Some partners are taking a cautious approach. RJT Compuquest, an Irvine, Calif.-based solution provider, is getting certified to work with HANA, but Senior Vice President Fred Degley said in an interview at Sapphire Now that his company will "get more comfortable" with the technology before really selling it.

But in pre-Sapphire interviews, several SAP channel partners said they saw opportunities to work with HANA. Alex Rooney, a vice president with Vision 33, an SAP Gold partner, is eagerly anticipating an edition of the SAP BusinessOne application suite that works with HANA. That product is now in the beta stage of development.

"For some of the larger companies with high transaction volumes and serious analysis needs, it will be significant," Rooney said.

HANA support for SAP's flagship Business Suite applications is under development and slated for later this year, Sikka said.

The latest release of HANA, Service Pack 4, is now available with native text search features, predictive and business libraries, high-availability capabilities, integration with Apache Hadoop for big data analysis, and integration with the R development language for building predictive applications.

New support for multinode systems will make it easier for businesses to scale up HANA to work with larger data sets, SAP said.

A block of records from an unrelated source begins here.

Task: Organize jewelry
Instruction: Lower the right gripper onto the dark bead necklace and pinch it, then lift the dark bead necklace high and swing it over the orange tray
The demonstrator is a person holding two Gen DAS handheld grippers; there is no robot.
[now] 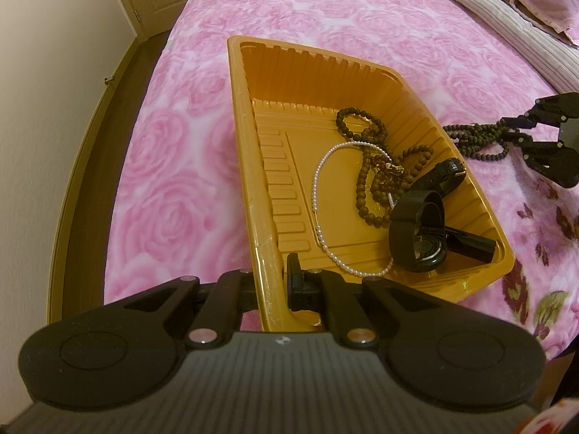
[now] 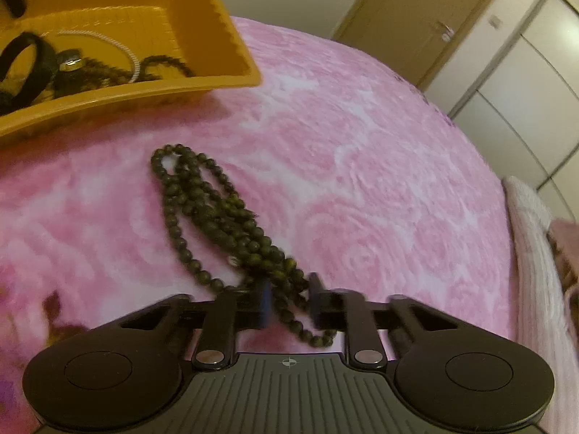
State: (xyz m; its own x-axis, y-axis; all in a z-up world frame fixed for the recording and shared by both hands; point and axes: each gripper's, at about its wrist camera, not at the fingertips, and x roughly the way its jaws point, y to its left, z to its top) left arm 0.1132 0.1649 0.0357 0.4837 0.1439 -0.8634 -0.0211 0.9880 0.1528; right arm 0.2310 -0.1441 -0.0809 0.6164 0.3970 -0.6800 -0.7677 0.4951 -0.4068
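Observation:
An orange plastic tray (image 1: pixel 249 166) lies on the pink bed. My left gripper (image 1: pixel 270 285) is shut on the tray's near rim. Inside lie a brown bead necklace (image 1: pixel 365 181), a white pearl strand (image 1: pixel 318 188) and a black watch (image 1: pixel 419 231). The tray also shows in the right wrist view (image 2: pixel 202 83). A dark green bead necklace (image 2: pixel 202 202) lies on the blanket beside the tray, also in the left wrist view (image 1: pixel 474 141). My right gripper (image 2: pixel 289 303) has its fingers around the necklace's near end, closed on the strands.
The pink rose-patterned blanket (image 2: pixel 362 166) covers the bed. Striped bedding and a pillow (image 1: pixel 514 3) lie at the far end. The bed's edge drops to the floor on the left (image 1: pixel 119 72). A door and wardrobes (image 2: pixel 470 43) stand beyond.

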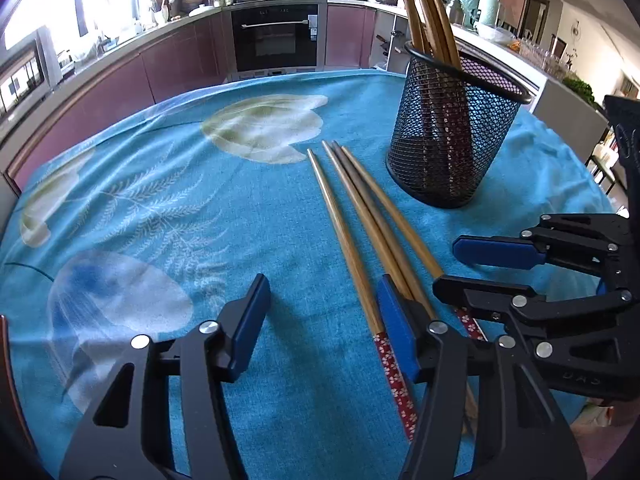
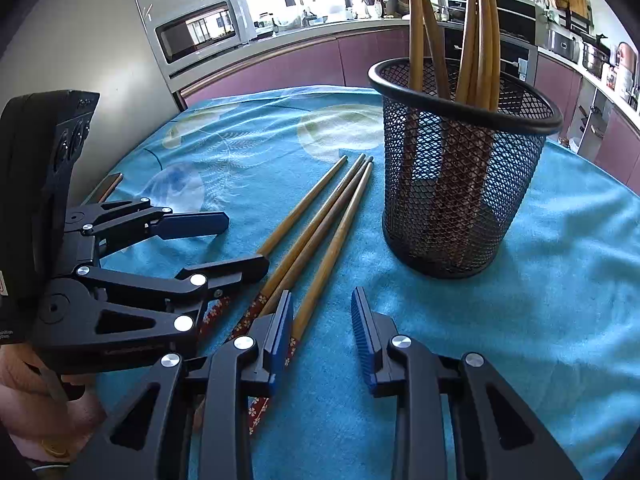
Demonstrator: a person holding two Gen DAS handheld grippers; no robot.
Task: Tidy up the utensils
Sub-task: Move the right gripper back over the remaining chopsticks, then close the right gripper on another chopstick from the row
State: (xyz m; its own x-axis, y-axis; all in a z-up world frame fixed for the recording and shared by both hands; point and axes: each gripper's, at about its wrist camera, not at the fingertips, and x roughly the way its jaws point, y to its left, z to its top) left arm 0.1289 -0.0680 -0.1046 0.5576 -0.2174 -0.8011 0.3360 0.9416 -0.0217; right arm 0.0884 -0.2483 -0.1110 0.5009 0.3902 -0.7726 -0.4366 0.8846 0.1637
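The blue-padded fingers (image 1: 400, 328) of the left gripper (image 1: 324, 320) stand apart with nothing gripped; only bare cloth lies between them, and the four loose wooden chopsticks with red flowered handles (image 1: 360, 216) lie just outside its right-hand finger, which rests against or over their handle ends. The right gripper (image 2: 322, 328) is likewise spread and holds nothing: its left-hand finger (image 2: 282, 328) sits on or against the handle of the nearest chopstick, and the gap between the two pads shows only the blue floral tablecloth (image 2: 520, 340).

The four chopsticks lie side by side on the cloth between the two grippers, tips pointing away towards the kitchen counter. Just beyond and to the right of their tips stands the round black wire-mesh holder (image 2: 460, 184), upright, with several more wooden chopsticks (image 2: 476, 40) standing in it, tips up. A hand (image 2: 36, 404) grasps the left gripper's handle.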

And the release supports SAP's NetWeaver Business Warehouse data warehouse system.

SAP also is making HANA available for developers through Amazon Web Services.

On Wednesday SAP also debuted Visual Intelligence, a desktop version of the vendor's BusinessObjects Explorer product, which allows users to visualize and analyze information without the need for IT departments to develop reports. Visual Intelligence is powered by the HANA platform.

And SAP unveiled a line of business analysis software built on HANA including planning and consolidation, cash forecasting, sales pipeline analysis, deposit management and other applications.